Anarres sat up straighter. “But I know who will help us. They’re probably under surveillance too, but if we can get a message to them and arrange to meet—”
“Who?” Nowhere One asked, but she could see the realization in his eyes.
“The EsMoyshekhali. Sirru’s family.”
4.
Yamunotri, Himalaya
The network was starting to function. Sirru sat cross-legged by the small black pool and listened to what it had to tell him. He was lost in other people’s lives: images, sensations, thoughts. Occasionally he tested the taste of a word on his tongue. Much of what he learned surprised him, and much of it saddened. Pain lanced down the viral lines like lightning down a kite string: he rerouted it into his own nerves, learning what it was to hurt in the manner of these new kindred. It was too soon for the embryonic network to summon a depth ship; he did not want to impose too great a strain upon his new communications system. Instead he sent his single message of instruction: Wait. Listen to what I tell you. The time is nearly here.
A mosquito hummed in from the bushes and settled on his hand, but he did not notice. It penetrated the thin skin on the inside of his wrist, sipped alien blood for a moment before realizing its mistake, then whirred away. Part of Sirru went with it. Distinctions which separated him from the world ceased to be meaningful. There was no insideoutside/ anymore, only the network of virally transformed consciousness which was slowly beginning to grow.
He reviewed his nexi. There were now over four hundred: the virus was spreading fast, finding willing recipients and donors every hour. By and large, the nexi were all adult; the very young and the very old, being largely if not entirely free from sexual activity, remained untouched. And this was just as well, for Sirru did not yet know how fragile these new desqusai would prove. Generally, the infants of his own people bore such communication best when they were very young: babies who did not yet have the interference of language standing in their way and whose needs and desires might be easily met.

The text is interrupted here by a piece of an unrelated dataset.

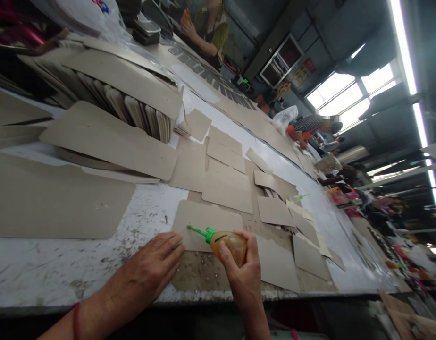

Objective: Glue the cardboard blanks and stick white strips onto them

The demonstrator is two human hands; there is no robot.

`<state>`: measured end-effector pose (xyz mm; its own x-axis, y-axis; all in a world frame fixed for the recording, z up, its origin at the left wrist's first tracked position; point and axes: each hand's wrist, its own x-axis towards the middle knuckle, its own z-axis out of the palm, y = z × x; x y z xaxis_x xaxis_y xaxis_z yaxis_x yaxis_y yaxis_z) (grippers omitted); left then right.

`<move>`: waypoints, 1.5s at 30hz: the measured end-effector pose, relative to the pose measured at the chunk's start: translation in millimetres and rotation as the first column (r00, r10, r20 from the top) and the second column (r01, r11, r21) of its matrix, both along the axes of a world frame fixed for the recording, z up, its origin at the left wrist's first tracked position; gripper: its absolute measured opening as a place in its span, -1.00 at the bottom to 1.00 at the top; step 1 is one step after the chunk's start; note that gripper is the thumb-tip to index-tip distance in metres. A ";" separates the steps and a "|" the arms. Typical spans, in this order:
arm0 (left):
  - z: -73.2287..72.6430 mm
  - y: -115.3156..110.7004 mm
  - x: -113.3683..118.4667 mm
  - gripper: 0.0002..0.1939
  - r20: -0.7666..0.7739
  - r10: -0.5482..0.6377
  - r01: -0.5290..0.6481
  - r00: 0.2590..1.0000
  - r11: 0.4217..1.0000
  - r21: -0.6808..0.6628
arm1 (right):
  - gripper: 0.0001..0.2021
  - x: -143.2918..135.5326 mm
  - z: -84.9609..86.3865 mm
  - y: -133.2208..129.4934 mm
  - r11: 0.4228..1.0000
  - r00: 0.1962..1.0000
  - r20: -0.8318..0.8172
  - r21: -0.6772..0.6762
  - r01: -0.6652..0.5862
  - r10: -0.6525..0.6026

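My right hand (244,269) is wrapped round a squeeze bottle (229,243) of amber liquid, probably glue. Its long green nozzle points left, and the tip is over a beige cardboard piece (211,216) near the table's front edge. My left hand (150,267) lies flat with fingers stretched, its fingertips at the left edge of that same piece. Around it on the table lie several more cut cardboard pieces (227,189), some overlapping. To the right of the bottle another cardboard piece (277,262) lies flat.
Large cardboard sheets (55,198) and a stack of folded card parts (122,85) stand on the left. A second green nozzle (303,195) shows beyond the small pieces. Across the table (147,212) one person (211,38) works; another person (306,127) bends over farther right.
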<state>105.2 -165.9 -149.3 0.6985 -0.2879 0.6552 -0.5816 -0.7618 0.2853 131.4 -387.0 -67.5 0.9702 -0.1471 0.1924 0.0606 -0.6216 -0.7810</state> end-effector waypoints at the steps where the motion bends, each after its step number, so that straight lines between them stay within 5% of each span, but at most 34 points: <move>1: 0.3 0.1 -0.3 -0.69 -0.006 0.000 0.000 1.000 1.000 -0.004 | -0.63 -0.4 0.5 -2.2 1.000 1.000 0.000 -0.014 0.008 -0.008; 27: 6.0 1.0 1.1 -0.69 0.039 0.006 -0.007 0.999 1.000 0.028 | -0.70 6.1 0.5 8.3 0.995 0.989 0.147 -0.096 0.005 0.010; 34: 3.8 1.9 2.3 -0.70 0.041 -0.021 0.020 0.999 0.999 0.035 | -0.74 -0.5 4.8 13.2 0.995 0.990 0.106 -0.060 -0.083 0.089; 41: 2.3 2.8 1.9 -0.70 0.028 -0.034 0.033 0.999 0.999 0.028 | -0.61 -15.9 15.2 -6.9 0.991 0.991 0.046 0.065 0.119 -0.123; 45: 0.2 2.8 2.9 -0.70 0.056 -0.021 0.018 0.998 0.999 0.044 | -0.66 -12.9 12.0 -5.8 0.997 0.995 0.076 0.017 0.069 -0.070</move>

From the symptoms he had observed of those around him, it would not be too long before the first infected nexi passed into the initial stages of coma, and then it would be down to himself and Jaya—also a nexus, but sufficiently revised during her sojourn on the ship—to coordinate the network. At some point, Sirru supposed, he was going to have to explain this to her. He told himself that it would be better to wait to do this until he had a greater linguistic grasp, but he knew, deep down in the wells of his conscience, that he was afraid of what Jaya might say at being so used.
The thought that it might not be acceptable to employ people involuntarily in this manner was also a new concept to Sirru. He had been created for certain tasks, he reminded himself uncomfortably, like all the desqusai, but he had been accustomed to the idea from his Making, whereas these people had not. Only the thought that he might, ultimately, be able to save their lives and his own prevented the voice of his conscience from becoming overwhelming.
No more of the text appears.